Siempre me preocupó la cuestión del tiempo y, ya que ha salido a colación, vamos a darle un matiz más. Cuando se propone este tema, veo que todos los hombres son sensibles a él.
A todos les inquieta, sobre todo cuando pesan en la balanza de sus valores los diferentes aspectos del tiempo. Hay unos que dicen que el pasado no les importa, que solo el presente; otros, que el futuro es lo más decisivo, y en él solo hay que pensar y poner todas nuestras energías. Otros dicen que el pasado tiene mucha fuerza y que nos condiciona el presente y el futuro.
Yo a todos comento que gozo de una excelente mala memoria, con lo que todas las películas las vivo por primera vez, y todos los paisajes, y todas las músicas.
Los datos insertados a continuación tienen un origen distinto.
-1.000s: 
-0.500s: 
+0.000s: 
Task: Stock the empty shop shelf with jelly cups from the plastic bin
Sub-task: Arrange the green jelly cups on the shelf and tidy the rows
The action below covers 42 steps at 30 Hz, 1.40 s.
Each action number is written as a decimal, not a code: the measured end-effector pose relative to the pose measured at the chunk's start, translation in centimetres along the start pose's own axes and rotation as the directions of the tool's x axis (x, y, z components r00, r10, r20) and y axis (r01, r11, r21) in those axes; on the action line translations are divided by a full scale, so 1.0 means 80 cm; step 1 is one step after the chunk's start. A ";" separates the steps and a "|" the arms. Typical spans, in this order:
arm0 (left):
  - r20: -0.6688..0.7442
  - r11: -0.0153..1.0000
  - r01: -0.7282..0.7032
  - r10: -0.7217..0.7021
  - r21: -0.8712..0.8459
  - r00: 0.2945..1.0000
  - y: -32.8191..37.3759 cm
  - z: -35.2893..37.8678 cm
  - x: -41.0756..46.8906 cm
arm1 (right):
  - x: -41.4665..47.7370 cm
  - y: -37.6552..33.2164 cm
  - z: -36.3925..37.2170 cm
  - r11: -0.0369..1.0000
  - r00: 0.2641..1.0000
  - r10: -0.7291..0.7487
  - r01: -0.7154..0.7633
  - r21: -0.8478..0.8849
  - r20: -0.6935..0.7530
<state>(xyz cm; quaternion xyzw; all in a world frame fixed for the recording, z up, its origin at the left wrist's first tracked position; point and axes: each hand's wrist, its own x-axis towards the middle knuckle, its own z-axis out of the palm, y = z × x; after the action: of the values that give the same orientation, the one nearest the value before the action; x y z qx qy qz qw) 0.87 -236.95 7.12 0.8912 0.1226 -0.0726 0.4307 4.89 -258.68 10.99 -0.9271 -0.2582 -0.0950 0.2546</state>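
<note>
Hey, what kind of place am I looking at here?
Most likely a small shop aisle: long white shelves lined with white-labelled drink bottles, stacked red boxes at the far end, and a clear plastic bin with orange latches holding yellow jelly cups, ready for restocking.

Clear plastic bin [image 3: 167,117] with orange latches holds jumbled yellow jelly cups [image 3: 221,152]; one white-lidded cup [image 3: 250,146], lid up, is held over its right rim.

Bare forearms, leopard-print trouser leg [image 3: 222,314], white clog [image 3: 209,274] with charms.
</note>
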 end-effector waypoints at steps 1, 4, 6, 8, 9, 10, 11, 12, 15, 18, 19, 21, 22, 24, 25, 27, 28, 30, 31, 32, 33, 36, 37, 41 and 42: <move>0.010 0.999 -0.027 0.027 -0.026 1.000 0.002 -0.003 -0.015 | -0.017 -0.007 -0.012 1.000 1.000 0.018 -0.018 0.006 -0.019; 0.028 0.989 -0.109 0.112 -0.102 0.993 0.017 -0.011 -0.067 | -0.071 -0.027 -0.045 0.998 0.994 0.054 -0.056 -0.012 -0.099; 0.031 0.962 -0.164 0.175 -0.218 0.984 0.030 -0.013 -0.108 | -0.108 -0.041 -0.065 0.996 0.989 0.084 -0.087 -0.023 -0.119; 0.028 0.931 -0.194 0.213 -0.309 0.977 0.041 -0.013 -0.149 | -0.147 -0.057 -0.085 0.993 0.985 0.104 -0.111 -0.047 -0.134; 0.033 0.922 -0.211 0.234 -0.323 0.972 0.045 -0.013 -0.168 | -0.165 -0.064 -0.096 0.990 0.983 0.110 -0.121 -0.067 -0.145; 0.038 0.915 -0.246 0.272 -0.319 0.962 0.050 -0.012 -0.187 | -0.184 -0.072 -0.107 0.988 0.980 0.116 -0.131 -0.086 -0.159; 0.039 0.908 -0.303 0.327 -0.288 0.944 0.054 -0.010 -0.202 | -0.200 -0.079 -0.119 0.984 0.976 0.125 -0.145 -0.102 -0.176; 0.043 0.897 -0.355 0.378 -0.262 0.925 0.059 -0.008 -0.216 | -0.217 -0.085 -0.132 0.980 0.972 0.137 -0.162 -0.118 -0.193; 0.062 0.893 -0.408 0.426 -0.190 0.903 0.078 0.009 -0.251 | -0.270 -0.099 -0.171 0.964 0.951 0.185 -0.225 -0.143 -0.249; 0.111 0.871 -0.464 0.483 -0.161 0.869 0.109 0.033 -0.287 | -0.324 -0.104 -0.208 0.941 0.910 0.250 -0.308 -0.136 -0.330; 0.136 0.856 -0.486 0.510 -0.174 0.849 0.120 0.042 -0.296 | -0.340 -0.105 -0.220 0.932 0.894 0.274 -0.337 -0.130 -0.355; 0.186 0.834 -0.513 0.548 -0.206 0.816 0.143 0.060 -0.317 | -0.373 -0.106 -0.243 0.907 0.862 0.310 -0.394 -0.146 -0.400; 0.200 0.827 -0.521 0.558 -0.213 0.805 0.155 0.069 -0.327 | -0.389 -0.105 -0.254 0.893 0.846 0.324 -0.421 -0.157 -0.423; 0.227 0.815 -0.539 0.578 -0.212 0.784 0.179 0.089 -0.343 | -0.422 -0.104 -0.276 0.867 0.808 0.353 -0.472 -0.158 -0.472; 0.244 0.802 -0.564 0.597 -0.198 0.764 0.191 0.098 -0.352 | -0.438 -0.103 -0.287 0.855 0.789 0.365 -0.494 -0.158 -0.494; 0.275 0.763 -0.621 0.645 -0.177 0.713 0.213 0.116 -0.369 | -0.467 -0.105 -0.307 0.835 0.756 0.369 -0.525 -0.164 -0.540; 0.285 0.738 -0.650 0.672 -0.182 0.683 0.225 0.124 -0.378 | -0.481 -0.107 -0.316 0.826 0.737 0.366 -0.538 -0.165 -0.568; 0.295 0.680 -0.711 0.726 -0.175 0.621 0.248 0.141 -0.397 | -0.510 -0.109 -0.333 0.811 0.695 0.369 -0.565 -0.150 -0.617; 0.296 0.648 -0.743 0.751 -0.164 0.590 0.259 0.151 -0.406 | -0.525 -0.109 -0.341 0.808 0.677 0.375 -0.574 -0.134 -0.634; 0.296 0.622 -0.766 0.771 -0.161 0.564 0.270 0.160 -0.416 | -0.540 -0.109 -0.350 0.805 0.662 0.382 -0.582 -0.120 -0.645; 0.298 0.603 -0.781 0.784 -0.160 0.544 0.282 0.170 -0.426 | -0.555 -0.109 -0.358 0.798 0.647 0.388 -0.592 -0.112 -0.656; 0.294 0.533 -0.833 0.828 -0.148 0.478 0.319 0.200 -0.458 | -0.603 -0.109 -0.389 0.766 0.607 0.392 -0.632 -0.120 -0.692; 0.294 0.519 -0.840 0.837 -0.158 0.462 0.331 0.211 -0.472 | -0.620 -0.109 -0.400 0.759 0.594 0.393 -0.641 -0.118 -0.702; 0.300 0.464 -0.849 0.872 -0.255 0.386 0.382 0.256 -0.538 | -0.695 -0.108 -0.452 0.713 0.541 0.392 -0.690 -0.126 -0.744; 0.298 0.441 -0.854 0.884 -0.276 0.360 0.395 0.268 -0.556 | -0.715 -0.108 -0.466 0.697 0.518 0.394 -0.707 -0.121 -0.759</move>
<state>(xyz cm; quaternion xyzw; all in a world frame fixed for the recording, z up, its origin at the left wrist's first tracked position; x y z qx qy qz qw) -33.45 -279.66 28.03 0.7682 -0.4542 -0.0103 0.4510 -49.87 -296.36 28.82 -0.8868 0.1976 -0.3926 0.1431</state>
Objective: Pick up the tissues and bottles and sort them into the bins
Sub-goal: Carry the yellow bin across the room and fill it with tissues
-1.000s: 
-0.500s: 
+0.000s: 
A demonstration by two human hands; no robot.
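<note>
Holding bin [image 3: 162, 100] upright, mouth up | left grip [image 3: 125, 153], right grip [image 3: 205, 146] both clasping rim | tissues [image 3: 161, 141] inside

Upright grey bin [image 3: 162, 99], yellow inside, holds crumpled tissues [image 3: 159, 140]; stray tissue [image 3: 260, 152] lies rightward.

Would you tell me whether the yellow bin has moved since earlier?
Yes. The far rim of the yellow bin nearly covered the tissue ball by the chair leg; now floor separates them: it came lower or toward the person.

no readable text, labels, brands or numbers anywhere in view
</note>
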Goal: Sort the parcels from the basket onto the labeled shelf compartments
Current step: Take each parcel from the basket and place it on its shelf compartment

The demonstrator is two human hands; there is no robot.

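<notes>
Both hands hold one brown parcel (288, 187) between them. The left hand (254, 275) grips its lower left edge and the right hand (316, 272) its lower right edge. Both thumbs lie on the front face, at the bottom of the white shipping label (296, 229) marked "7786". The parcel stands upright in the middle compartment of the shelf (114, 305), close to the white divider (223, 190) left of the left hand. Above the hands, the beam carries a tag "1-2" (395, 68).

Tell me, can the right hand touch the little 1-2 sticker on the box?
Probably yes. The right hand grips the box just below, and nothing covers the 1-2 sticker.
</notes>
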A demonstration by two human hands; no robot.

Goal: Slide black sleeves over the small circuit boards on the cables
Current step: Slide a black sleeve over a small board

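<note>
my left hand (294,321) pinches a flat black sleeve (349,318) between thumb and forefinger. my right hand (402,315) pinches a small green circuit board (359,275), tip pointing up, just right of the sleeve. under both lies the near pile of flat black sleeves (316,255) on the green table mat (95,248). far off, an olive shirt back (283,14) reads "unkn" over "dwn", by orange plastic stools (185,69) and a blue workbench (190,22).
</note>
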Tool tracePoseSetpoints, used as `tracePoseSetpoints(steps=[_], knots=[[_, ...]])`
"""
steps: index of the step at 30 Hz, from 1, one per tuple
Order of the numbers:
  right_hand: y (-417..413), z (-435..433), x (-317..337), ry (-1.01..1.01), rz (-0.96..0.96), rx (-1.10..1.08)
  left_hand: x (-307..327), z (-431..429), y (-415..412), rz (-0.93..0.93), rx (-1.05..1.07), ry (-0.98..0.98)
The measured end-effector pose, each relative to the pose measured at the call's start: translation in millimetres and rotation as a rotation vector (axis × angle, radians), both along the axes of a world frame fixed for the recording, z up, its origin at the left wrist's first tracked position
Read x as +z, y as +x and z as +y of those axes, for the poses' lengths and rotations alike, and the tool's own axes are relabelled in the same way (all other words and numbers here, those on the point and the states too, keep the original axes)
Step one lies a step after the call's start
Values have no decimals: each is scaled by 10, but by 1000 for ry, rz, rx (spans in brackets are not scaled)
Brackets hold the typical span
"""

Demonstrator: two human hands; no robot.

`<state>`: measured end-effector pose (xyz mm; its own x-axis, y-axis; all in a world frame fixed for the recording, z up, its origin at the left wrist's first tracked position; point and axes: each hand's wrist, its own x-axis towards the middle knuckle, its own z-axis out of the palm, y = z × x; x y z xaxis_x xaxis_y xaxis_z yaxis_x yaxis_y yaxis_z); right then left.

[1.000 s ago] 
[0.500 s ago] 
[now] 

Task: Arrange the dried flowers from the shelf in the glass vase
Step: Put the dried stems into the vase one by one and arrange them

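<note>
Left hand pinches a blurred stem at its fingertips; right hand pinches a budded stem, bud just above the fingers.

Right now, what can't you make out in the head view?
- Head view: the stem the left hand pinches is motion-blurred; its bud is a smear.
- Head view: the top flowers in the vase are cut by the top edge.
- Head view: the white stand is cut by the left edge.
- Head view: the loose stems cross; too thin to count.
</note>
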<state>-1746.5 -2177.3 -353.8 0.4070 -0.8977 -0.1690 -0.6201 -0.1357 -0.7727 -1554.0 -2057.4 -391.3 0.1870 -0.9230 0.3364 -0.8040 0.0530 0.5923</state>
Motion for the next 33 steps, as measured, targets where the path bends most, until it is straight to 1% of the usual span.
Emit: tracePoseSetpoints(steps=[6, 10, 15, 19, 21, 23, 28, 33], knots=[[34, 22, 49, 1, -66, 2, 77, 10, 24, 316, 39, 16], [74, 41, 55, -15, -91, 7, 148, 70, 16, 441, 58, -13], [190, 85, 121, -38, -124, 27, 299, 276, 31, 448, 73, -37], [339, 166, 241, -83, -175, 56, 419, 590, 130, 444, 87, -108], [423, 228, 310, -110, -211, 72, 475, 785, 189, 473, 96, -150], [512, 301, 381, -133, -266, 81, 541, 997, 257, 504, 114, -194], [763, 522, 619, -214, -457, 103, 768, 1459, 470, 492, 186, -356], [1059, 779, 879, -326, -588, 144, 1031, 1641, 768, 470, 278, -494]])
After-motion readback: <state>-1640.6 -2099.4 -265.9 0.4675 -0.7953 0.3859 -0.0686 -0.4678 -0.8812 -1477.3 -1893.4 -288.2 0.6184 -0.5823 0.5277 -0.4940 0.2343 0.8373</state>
Solo he encontrado en mi vida a alguien que confesaba que le ocurría lo mismo y lo valoraba (como lo valoro yo). Era Nietzsche, quien decía que agradecía a la vida su falta de memoria, pues así cualquier conocimiento tenía siempre la frescura de la primera vez. Pero voy a implicarme un poco más.
El pasado no es fijo, compuesto como está de tejidos psicológicos productos de vivencias anteriores. Si cambian los significados de aquellas experiencias, algo ocurre que modifica sustancialmente (o radicalmente) nuestro pasado. Nada más movedizo que el pasado. El pasado lo cambia la comprensión.
Y el futuro es aún más cambiante. No porque esté sometido a las leyes del azar o al imperio de las circunstancias, sino porque lo tejemos con los hilos de nuestros intereses presentes, con nuestros significados actuales, con nuestras prioridades del día. Lo que hoy es sumamente importante, mañana puede no valer nada. Debemos prepararnos para ello, y no aferrarnos a nuestro ser actual. Nuestro trabajo está en ampliar los horizontes y aceptar los nuevos aires que nos traiga nuestro ser, sean frescos o tórridos, suaves o recios, incluso en elegir los que más nos gustan.